**What the task asks**
Please repeat the records beneath this task exactly as they appear, but skip the images.

**Material to process**
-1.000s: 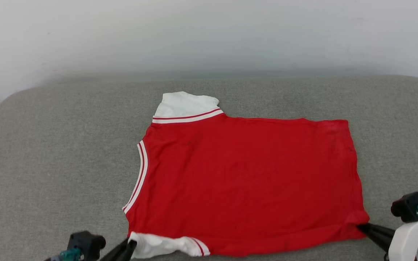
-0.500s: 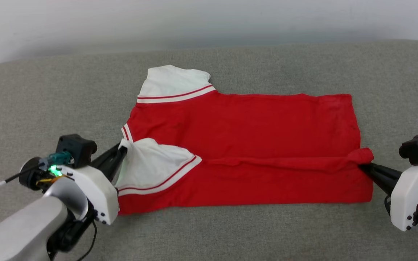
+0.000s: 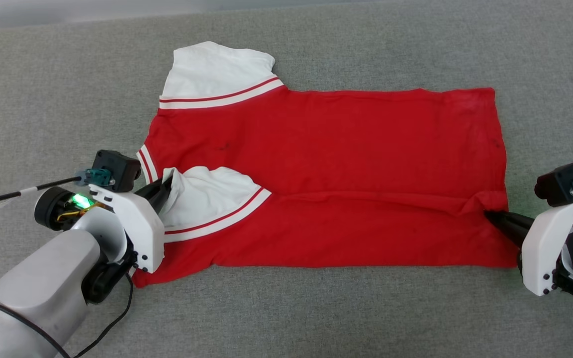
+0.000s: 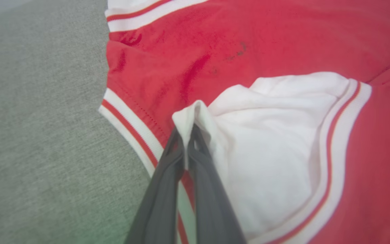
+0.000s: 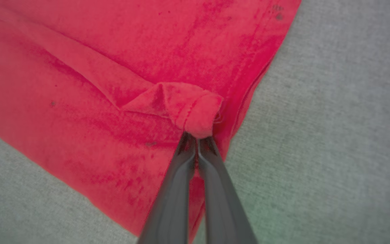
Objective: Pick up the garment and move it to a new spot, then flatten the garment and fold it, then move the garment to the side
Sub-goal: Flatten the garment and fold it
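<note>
Mid-fold, by judgement. Lying mostly flat on grey cushion: garment, plain red face up. Clamped tight on near white sleeve with left gripper; pinched shut on near hem corner with right gripper. Near edge lapped over body, roughly to midline. Left: completing fold, further folds, moving aside.

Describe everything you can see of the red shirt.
The garment is a red, soft knit shirt with white sleeves and red-and-white striped trim, lying mostly flat on the grey fabric surface. Its near edge is folded over onto the body. The left gripper pinches the near white sleeve; the right gripper pinches the hem corner.
</note>
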Tool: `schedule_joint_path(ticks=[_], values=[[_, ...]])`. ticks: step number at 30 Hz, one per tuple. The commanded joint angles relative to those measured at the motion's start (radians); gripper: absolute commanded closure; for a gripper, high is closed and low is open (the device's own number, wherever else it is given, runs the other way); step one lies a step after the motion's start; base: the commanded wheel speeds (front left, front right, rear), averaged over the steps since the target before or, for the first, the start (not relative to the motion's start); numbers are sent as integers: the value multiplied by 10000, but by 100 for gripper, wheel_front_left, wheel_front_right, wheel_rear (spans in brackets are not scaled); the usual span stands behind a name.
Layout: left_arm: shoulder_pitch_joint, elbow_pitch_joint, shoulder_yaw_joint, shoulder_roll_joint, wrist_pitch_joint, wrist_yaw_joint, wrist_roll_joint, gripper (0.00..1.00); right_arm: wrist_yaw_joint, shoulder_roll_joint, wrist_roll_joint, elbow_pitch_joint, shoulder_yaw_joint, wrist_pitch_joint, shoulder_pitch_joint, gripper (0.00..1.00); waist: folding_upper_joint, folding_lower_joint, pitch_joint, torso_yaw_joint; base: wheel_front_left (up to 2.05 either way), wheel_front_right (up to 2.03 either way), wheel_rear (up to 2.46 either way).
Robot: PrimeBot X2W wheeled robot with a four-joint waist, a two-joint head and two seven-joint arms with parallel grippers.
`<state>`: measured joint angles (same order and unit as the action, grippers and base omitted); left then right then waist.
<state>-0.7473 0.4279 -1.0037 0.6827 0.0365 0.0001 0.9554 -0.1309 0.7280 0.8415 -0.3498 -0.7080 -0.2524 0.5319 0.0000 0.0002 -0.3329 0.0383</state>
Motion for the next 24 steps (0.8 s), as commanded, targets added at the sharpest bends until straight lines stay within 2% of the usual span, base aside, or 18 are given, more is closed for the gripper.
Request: schedule_joint_path(ticks=[1, 5, 6, 7, 8, 9, 16, 20, 24], values=[[-154, 128, -18, -49, -15, -61, 40, 100, 5, -80, -30, -71, -76, -57, 41, 100, 0, -2, -22, 24, 0, 0, 0], [-197, 1011, -102, -328, 128, -353, 28, 100, 4, -339, 62, -333, -114, -80, 77, 100, 0, -2, 97, 40, 0, 0, 0], [-219, 1172, -97, -379, 175, -429, 45, 83, 4, -400, 89, -378, -96, -66, 68, 91, 0, -2, 172, 35, 0, 0, 0], [-234, 1315, -116, -421, 193, -475, 55, 26, 4, -396, 69, -380, -114, -55, 60, 75, 0, -2, 267, 16, 0, 0, 0], [-269, 1431, -135, -433, 212, -513, 14, 0, 4, -399, 20, -386, -106, 12, 49, 29, 0, -2, 371, 0, 0, 0, 0], [-306, 1518, -138, -426, 226, -542, 4, 0, 4, -430, 14, -377, -50, 95, 40, 0, 0, -2, 476, -11, 0, 0, 0], [-634, 1443, -122, -146, -82, -612, -2, 0, 4, -262, -76, -173, 237, 508, -316, 0, 0, -2, 1239, -222, 0, 0, 0], [-1005, 910, -42, 137, -870, -664, 274, 0, 4, -190, -141, 2, 452, 582, -535, 0, 0, -2, 1501, -337, 0, 0, 0], [-1336, 236, -147, 551, -2414, -772, 750, 0, 4, -208, -243, 132, 638, 496, -723, 0, 0, -2, 1663, -381, 0, 0, 0]])
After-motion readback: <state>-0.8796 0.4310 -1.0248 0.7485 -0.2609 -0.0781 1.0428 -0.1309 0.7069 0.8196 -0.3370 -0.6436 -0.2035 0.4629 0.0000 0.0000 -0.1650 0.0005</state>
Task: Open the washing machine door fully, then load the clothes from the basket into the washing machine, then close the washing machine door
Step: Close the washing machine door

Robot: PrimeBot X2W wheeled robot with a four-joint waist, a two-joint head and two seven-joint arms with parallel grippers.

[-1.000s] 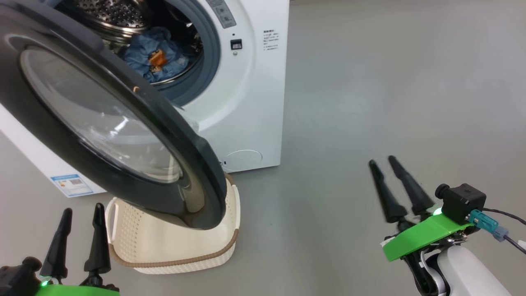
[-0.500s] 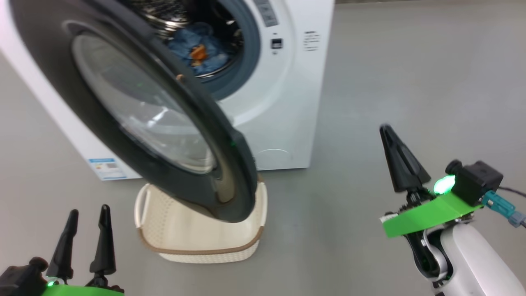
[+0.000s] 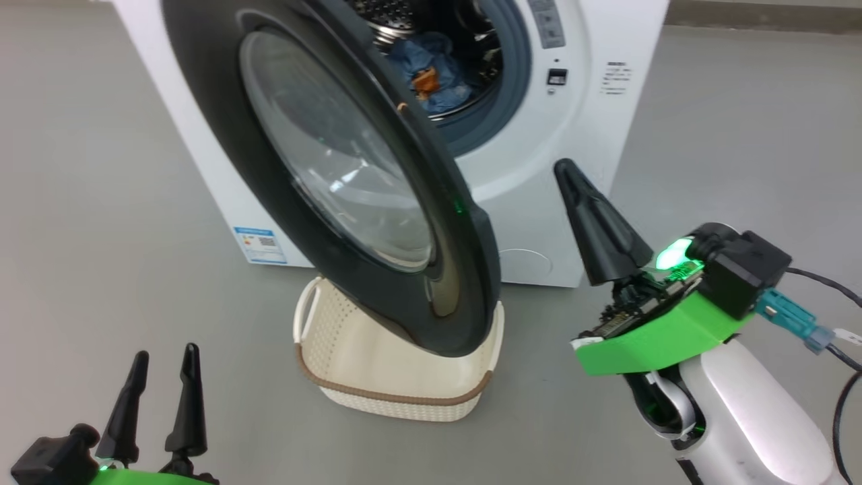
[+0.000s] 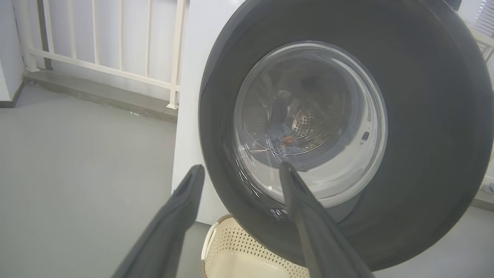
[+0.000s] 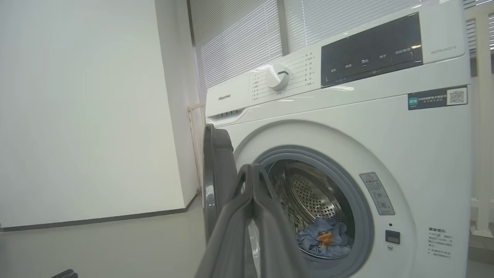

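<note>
The washing machine stands with its round black door swung out toward me, partly open. Light blue clothes lie in the steel drum, also seen as clothes in the right wrist view. The cream basket sits on the floor under the door's lower edge, and no fabric shows in the part I can see. My right gripper is shut with nothing in it, raised just right of the door's free edge. My left gripper is open and low at the left, facing the door's window.
Grey floor spreads to the left and right of the machine. A white railing runs behind the machine on its left side. A white wall stands beyond the door. A black cable hangs off my right wrist.
My right gripper's fingers have closed together, and it has risen toward the door's free edge. The whole head view has shifted, so the camera has moved. The left gripper stays open.
</note>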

**Result**
-1.000s: 
-0.500s: 
+0.000s: 
+0.000s: 
+0.000s: 
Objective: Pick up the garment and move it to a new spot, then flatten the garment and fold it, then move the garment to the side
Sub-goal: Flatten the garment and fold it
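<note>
Mid-fold, by judgement. Lying mostly flat on grey cushion: garment, plain red face up. Clamped tight on near white sleeve with left gripper; pinched shut on near hem corner with right gripper. Near edge lapped over body, roughly to midline. Left: completing fold, further folds, moving aside.

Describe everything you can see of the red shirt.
The garment is a red, soft knit shirt with white sleeves and red-and-white striped trim, lying mostly flat on the grey fabric surface. Its near edge is folded over onto the body. The left gripper pinches the near white sleeve; the right gripper pinches the hem corner.
</note>
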Tool: `schedule_joint_path(ticks=[_], values=[[_, ...]])`. ticks: step number at 30 Hz, one per tuple. The commanded joint angles relative to those measured at the motion's start (radians); gripper: absolute commanded closure; for a gripper, high is closed and low is open (the device's own number, wherever else it is given, runs the other way); step one lies a step after the motion's start; base: the commanded wheel speeds (front left, front right, rear), averaged over the steps since the target before or, for the first, the start (not relative to the motion's start); numbers are sent as integers: the value multiplied by 10000, but by 100 for gripper, wheel_front_left, wheel_front_right, wheel_rear (spans in brackets are not scaled); the usual span stands behind a name.
Layout: left_arm: shoulder_pitch_joint, elbow_pitch_joint, shoulder_yaw_joint, shoulder_roll_joint, wrist_pitch_joint, wrist_yaw_joint, wrist_roll_joint, gripper (0.00..1.00); right_arm: wrist_yaw_joint, shoulder_roll_joint, wrist_roll_joint, elbow_pitch_joint, shoulder_yaw_joint, wrist_pitch_joint, shoulder_pitch_joint, gripper (0.00..1.00); waist: folding_upper_joint, folding_lower_joint, pitch_joint, torso_yaw_joint; base: wheel_front_left (up to 2.05 either way), wheel_front_right (up to 2.03 either way), wheel_rear (up to 2.46 either way).
Robot: PrimeBot X2W wheeled robot with a four-joint waist, a two-joint head and two seven-joint arms with parallel grippers.
`<state>`: measured joint angles (same order and unit as the action, grippers and base omitted); left then right then waist.
<state>-0.7473 0.4279 -1.0037 0.6827 0.0365 0.0001 0.9554 -0.1309 0.7280 0.8415 -0.3498 -0.7080 -0.2524 0.5319 0.0000 0.0002 -0.3329 0.0383</state>
Motion for the next 24 steps (0.8 s), as commanded, targets added at the sharpest bends until straight lines stay within 2% of the usual span, base aside, or 18 are given, more is closed for the gripper.
Request: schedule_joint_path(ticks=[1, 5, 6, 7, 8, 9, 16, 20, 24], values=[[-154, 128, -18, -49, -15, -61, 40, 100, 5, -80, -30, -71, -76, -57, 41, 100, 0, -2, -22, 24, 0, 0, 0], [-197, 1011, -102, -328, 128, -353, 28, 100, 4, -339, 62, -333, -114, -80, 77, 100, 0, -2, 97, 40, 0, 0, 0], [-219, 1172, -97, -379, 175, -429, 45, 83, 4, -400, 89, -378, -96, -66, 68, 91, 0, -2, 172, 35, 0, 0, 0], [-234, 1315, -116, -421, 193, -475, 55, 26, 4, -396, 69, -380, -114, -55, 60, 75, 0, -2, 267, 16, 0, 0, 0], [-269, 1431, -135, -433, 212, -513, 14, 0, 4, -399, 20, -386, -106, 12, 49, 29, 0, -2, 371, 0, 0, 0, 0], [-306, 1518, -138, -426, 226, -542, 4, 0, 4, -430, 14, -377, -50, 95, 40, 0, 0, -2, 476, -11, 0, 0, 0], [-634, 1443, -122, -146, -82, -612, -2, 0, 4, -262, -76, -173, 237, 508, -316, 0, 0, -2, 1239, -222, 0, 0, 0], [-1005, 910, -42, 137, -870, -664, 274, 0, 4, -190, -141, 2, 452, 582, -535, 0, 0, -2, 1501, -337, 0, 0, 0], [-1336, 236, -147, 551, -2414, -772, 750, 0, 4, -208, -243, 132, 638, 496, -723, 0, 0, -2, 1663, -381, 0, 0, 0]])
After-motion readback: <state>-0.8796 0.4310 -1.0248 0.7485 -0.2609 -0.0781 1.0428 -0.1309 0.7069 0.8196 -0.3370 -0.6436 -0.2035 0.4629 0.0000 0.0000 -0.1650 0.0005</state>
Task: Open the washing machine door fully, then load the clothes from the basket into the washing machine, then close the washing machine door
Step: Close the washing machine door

Robot: PrimeBot X2W wheeled robot with a four-joint waist, a two-joint head and two seven-joint arms with parallel grippers.

[-1.000s] 
[-0.500s] 
[+0.000s] 
[+0.000s] 
[+0.000s] 

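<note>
The washing machine stands with its round black door swung out toward me, partly open. Light blue clothes lie in the steel drum, also seen as clothes in the right wrist view. The cream basket sits on the floor under the door's lower edge, and no fabric shows in the part I can see. My right gripper is shut with nothing in it, raised just right of the door's free edge. My left gripper is open and low at the left, facing the door's window.
Grey floor spreads to the left and right of the machine. A white railing runs behind the machine on its left side. A white wall stands beyond the door. A black cable hangs off my right wrist.
My right gripper's fingers have closed together, and it has risen toward the door's free edge. The whole head view has shifted, so the camera has moved. The left gripper stays open.
</note>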

That completes the answer to the exercise.